HW 1

Viz dat, wrangle dis!

HW
Mon, Jan 26 at 5 pm

For any exercise where you’re writing code, insert a code cell and make sure to label the cell. Use a short and informative label. If using a package other than tidyverse, load it on the code cell labeled load-packages on top of your Quarto document. For any exercise where you’re creating a plot, make sure to label all axes, legends, etc. and give it an informative title. For any exercise where you’re including a description and/or interpretation, use full sentences. Make a commit at least after finishing each exercise, or better yet, more frequently. Push your work regularly to GitHub. Once you’re done, inspect your GitHub repo to make sure you’ve pushed all of your changes, `

Note

Your homework repositories are set up to Git ignore the resulting hw-1.html file and the folder that keeps the auxiliary files generated during rendering (hw-1_files). Therefore, you won’t see these files pop up in the Git pane. Before we grade your work, we will generate these files.

Question 1

Collab, sketch, plot

This week’s TidyTuesday dataset.

a. Part (a) of this question can be completed this week.

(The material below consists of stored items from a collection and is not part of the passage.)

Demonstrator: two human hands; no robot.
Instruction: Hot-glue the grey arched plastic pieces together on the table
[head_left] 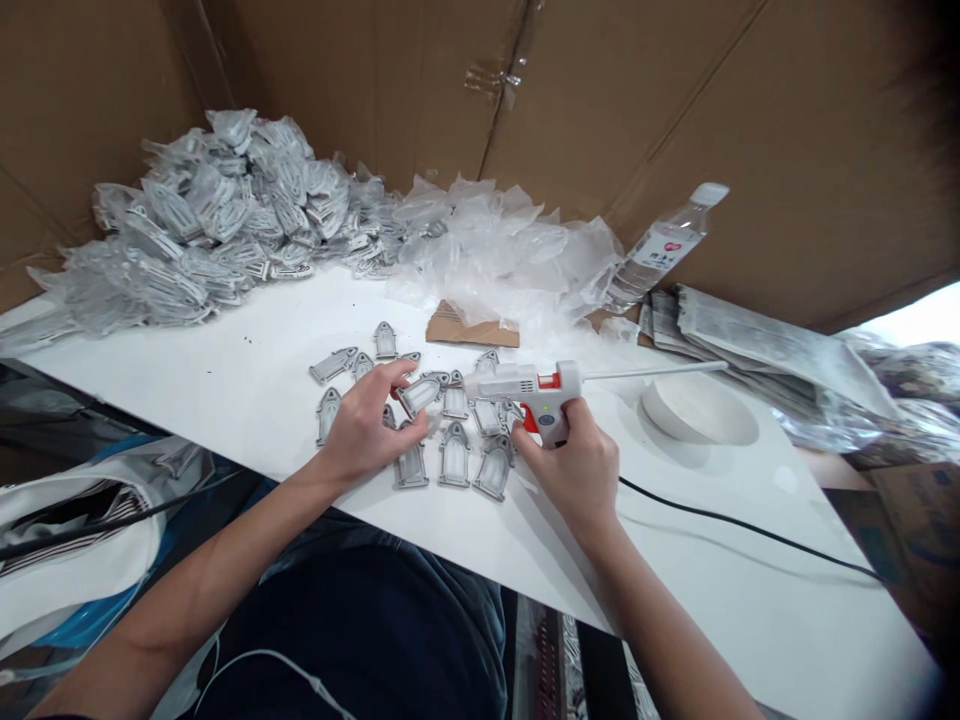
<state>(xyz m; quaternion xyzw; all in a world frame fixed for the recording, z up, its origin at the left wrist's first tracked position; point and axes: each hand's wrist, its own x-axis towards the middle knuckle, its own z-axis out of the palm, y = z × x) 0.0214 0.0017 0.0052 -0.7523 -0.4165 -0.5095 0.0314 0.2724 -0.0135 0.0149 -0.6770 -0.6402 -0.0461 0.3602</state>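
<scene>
Between the thumb and fingers of my left hand is a small grey-framed part with a clear middle, shaped like a little arched lantern. My right hand grips a white hot glue gun with a red trigger, its nozzle pointing left at the held part. Whether the nozzle touches the part I cannot tell. A long glue stick sticks out of the gun's back. Several like grey parts lie on the white table around and below my hands, some partly hidden by my left hand.
A heap of bagged grey parts and crumpled clear bags line the back by the cardboard wall. A leaning water bottle, white bowl and flat grey stack stand right. A black cord crosses the table.
</scene>
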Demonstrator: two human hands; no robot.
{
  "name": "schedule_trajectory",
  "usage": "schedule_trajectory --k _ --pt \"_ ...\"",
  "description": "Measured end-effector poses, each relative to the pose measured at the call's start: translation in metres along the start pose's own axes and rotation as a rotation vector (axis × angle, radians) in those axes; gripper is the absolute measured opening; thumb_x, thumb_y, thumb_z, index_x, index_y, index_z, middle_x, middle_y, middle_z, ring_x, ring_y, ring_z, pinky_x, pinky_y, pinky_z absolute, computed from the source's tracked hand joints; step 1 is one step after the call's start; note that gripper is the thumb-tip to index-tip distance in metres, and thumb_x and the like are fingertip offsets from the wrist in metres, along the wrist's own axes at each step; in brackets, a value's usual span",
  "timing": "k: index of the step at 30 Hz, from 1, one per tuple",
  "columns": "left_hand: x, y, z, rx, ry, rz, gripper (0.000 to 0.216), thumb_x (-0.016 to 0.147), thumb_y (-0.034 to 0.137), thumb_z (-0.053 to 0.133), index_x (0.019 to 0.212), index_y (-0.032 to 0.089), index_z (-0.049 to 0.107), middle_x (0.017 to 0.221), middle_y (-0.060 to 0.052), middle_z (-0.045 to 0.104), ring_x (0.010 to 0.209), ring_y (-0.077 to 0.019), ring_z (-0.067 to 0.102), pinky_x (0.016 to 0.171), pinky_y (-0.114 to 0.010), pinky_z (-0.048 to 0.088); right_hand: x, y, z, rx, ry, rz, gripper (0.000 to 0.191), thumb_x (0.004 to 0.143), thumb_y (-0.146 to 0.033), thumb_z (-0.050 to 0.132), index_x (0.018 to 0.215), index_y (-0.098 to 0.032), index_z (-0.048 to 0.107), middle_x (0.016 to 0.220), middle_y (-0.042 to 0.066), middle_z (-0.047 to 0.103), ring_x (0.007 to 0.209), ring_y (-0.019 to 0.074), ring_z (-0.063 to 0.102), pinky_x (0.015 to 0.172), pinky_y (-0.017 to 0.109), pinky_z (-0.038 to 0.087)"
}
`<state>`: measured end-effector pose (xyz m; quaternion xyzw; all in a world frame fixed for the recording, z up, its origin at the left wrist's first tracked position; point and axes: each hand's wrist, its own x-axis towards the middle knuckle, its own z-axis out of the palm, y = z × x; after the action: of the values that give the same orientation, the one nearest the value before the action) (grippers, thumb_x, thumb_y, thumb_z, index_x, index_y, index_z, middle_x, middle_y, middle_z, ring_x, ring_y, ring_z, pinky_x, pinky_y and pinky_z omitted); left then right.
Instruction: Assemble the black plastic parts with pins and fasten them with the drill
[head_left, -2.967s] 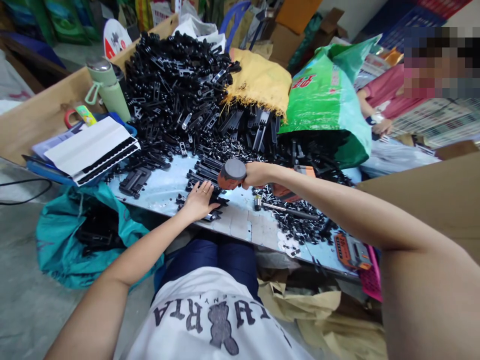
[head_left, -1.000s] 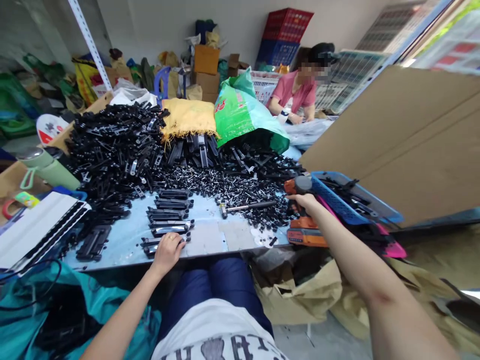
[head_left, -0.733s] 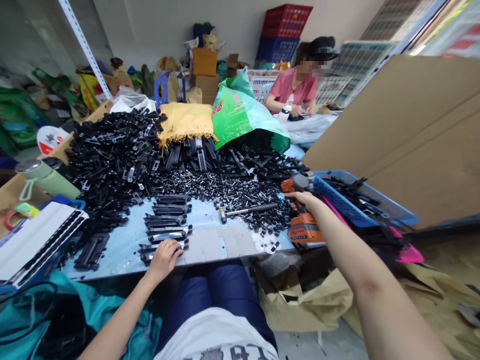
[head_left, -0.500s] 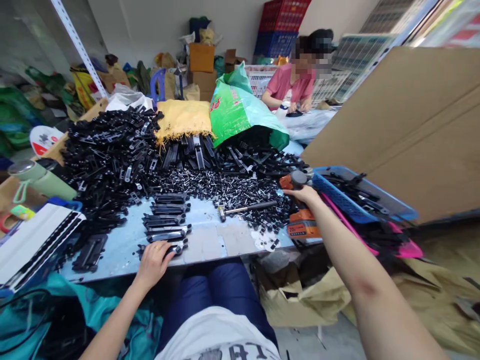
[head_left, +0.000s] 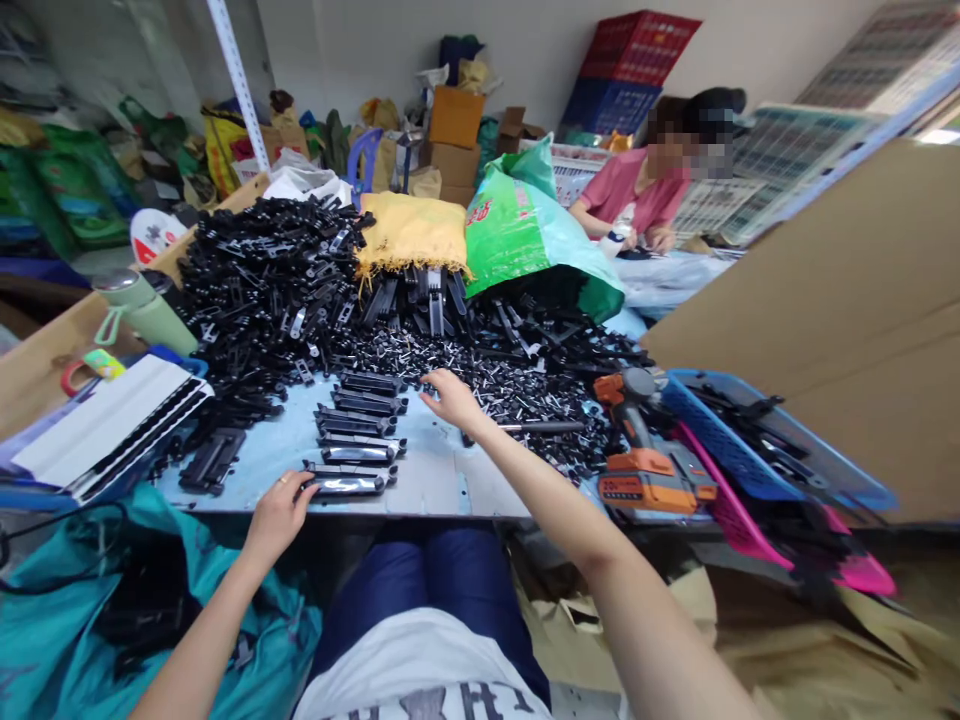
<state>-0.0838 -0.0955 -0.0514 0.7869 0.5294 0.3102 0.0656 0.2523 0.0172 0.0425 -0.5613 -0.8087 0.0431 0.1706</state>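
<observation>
My left hand [head_left: 279, 512] is at the table's front edge, thumb and fingers closed on the left end of the nearest long black plastic part [head_left: 349, 486]. Several similar black parts [head_left: 367, 402] lie in a column beyond it. My right hand [head_left: 454, 400] hovers at the near side of a heap of small pins and black bits [head_left: 525, 390], its fingers apart and seemingly with nothing in them. Under my right forearm lies a hammer [head_left: 551, 427], its head mostly hidden. An orange and grey cordless drill [head_left: 637, 455] rests to the right, untouched.
A big heap of black parts [head_left: 262, 280] covers the back left. Behind the pins lie a yellow sack [head_left: 412, 232] and a green bag [head_left: 525, 235]. A blue basket [head_left: 780, 440] stands right, beside cardboard [head_left: 840, 300]. A co-worker [head_left: 637, 195] sits beyond.
My right hand has let go of the drill and moved left to the pins. My left hand has shifted to the left end of the nearest part. The view has swung left.
</observation>
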Motion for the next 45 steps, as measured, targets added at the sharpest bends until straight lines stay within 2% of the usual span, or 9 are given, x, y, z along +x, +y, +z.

  • Go to this week’s Tidy Tuesday data and carefully read the accompanying README to understand the context, variables, and data limitations: https://github.com/rfordatascience/tidytuesday/blob/main/data/2026/2026-01-13/readme.md
  • Pair up or form a small group with students around you.
  • As a group, brainstorm one clear research question that can be answered using this dataset, and decide on one or more visualizations that would help answer that question.
  • Sketch your proposed visualization(s) on paper, including the main variables, axes, and any annotations you plan to include. (Each student must make their own sketch.)
  • Implement the visualization in R.

In your submission, include:

  • Your research question.
  • A brief description of the planned visualization.
  • A photo or scan of your sketch, saved as a PNG, JPG, etc. file in the images folder.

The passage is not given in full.